Police community support officer
A police community support officer (PCSO; Welsh: swyddog cymorth cymunedol yr heddlu, SCCH), or as written in legislation community support officer (CSO; Welsh: swyddog cymorth cymunedol, SCC) is a uniformed member of police staff in England and Wales, a role created by Section 38(2) of the Police Reform Act 2002, which was given Royal Assent by Queen Elizabeth II on 24 July 2002. They are non-warranted but provided with a variety of police powers and the power of a constable in various instances by the forty-three territorial police forces in England and Wales and the British Transport Police (which is the only specialist police service to employ PCSOs).
PCSOs were introduced in September 2002 and first recruited by the Metropolitan Police.
Proposals for PCSOs in Northern Ireland were prevented by a budget shortfall in the Police Service of Northern Ireland, as well as fears that the introduction of uniformed and unarmed PCSOs in Northern Ireland (PSNI constables all carry firearms) would mean they would potentially then become a "legitimate target" in the eyes of the IRA who have attacked other civilians working for the police in Northern Ireland in the past.
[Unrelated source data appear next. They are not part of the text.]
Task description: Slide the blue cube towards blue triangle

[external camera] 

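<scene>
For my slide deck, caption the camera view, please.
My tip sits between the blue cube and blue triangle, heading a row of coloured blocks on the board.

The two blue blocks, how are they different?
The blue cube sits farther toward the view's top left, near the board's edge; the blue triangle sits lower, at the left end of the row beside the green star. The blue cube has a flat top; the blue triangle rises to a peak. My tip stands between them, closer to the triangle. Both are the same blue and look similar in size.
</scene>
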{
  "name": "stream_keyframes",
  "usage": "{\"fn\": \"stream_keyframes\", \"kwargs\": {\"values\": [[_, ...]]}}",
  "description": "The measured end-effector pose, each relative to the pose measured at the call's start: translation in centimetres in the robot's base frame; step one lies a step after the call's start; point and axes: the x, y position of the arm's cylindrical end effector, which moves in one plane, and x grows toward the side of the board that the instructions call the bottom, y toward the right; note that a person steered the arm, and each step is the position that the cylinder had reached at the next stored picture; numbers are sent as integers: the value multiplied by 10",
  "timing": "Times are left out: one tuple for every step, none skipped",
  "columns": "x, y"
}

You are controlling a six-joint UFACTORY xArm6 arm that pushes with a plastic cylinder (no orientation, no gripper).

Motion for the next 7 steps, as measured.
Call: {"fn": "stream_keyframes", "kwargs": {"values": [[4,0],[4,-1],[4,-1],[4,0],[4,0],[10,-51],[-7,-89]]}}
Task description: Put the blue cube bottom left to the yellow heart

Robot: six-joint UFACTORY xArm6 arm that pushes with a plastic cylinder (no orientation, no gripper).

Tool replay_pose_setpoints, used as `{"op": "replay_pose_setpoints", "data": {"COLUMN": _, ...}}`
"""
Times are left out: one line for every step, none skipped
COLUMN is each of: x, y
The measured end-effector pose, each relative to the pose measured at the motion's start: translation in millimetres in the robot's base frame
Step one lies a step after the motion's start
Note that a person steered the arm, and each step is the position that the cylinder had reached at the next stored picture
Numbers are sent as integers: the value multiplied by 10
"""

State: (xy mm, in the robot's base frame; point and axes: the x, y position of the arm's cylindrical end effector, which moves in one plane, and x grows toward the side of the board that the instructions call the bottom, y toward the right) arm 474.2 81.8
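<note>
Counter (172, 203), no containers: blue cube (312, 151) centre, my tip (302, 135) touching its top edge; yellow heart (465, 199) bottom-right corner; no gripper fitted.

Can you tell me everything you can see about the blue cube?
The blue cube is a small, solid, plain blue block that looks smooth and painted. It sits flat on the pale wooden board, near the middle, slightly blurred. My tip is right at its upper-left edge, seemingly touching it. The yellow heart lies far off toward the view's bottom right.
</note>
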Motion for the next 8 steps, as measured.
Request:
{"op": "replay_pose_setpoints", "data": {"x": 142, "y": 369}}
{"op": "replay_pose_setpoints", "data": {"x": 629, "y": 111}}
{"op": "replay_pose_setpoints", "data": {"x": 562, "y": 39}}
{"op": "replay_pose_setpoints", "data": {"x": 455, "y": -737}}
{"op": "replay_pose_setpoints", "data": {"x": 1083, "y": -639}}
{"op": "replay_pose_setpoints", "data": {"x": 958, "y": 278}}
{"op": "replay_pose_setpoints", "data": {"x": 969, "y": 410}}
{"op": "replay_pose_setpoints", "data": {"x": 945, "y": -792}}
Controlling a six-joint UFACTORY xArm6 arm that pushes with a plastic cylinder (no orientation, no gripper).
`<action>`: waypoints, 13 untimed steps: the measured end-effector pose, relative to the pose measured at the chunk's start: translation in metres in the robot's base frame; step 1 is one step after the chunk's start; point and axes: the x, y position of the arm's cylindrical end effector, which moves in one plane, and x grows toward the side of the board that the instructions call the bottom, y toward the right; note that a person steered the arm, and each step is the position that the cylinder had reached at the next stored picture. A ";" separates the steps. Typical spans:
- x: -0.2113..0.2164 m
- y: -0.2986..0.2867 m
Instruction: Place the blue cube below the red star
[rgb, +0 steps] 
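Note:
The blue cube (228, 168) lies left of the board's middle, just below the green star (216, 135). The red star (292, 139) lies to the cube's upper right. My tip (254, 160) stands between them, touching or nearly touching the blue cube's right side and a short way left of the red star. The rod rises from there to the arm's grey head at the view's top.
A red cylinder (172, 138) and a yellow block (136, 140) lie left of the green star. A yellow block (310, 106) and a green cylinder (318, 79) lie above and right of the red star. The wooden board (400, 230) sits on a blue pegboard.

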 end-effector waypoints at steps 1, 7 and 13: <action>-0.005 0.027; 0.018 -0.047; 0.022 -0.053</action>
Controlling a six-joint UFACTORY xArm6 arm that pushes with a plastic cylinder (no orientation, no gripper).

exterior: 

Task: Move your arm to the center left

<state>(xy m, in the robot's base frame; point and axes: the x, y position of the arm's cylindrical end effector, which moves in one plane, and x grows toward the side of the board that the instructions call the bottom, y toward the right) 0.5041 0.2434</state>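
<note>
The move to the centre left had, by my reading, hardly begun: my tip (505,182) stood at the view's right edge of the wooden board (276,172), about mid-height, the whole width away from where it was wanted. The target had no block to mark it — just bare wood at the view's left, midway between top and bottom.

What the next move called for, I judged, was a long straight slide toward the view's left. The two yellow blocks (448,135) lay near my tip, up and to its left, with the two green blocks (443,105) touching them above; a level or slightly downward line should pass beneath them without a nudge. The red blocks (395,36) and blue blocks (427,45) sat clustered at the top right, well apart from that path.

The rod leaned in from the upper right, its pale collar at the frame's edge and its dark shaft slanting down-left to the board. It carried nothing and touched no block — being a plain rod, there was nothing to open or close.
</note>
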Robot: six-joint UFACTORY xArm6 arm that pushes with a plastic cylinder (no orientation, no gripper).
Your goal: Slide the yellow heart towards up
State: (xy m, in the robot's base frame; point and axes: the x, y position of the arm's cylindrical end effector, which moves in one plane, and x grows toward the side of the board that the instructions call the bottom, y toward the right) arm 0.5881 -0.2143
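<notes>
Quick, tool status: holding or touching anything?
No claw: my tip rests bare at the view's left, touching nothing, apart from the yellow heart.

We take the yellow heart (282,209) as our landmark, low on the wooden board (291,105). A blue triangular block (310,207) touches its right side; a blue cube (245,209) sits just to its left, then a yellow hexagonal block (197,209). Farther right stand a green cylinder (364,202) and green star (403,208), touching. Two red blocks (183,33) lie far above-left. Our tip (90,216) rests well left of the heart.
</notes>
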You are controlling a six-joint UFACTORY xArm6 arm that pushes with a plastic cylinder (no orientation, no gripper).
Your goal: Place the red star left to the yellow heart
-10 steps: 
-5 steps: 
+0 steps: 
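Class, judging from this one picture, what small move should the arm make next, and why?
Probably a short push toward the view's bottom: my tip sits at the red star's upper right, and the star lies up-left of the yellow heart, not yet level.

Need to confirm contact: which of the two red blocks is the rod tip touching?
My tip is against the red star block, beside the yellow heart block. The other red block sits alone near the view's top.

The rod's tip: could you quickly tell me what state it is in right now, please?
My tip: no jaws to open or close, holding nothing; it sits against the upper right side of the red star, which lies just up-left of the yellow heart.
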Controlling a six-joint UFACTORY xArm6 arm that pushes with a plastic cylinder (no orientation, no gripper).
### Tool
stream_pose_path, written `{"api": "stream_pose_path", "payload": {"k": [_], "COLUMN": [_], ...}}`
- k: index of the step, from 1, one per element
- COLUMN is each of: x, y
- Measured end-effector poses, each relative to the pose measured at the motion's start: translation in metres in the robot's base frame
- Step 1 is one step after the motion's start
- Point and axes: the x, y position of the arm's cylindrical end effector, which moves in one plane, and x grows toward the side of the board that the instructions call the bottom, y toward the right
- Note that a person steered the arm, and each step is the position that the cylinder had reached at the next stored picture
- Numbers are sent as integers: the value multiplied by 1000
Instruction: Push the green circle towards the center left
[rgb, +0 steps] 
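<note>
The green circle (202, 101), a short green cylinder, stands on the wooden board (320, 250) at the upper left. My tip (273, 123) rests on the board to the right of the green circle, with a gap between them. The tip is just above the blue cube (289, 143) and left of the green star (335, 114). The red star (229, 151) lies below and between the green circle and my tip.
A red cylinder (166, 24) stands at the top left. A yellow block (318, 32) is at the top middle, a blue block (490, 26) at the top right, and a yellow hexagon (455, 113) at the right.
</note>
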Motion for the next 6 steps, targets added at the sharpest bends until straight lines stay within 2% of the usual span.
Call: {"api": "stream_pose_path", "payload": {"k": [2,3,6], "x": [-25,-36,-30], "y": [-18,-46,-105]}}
The Police Reform Act 2002 does not apply to Scotland, which consequently does not have Police Community Support Officers (the acronym PCSO in Police Scotland refers to a Police Custody and Security Officer, known as a detention officer in other parts of the UK.)
As of 2012[update],[needs update] there were 15,820 PCSOs in England and Wales. PCSO numbers had, like those of police constables, been falling in previous years due to austerity. At their prior peak in 2009, 16,814 PCSOs were employed. PCSOs represent 6.8% of total police employees in England and Wales. The Metropolitan Police has the highest contingent of PCSOs, accounting for a quarter of PCSOs in England and Wales. The service with the second largest contingent As of 2012[update] was Greater Manchester Police (GMP) with 837 PCSOs, which was 5% of the total.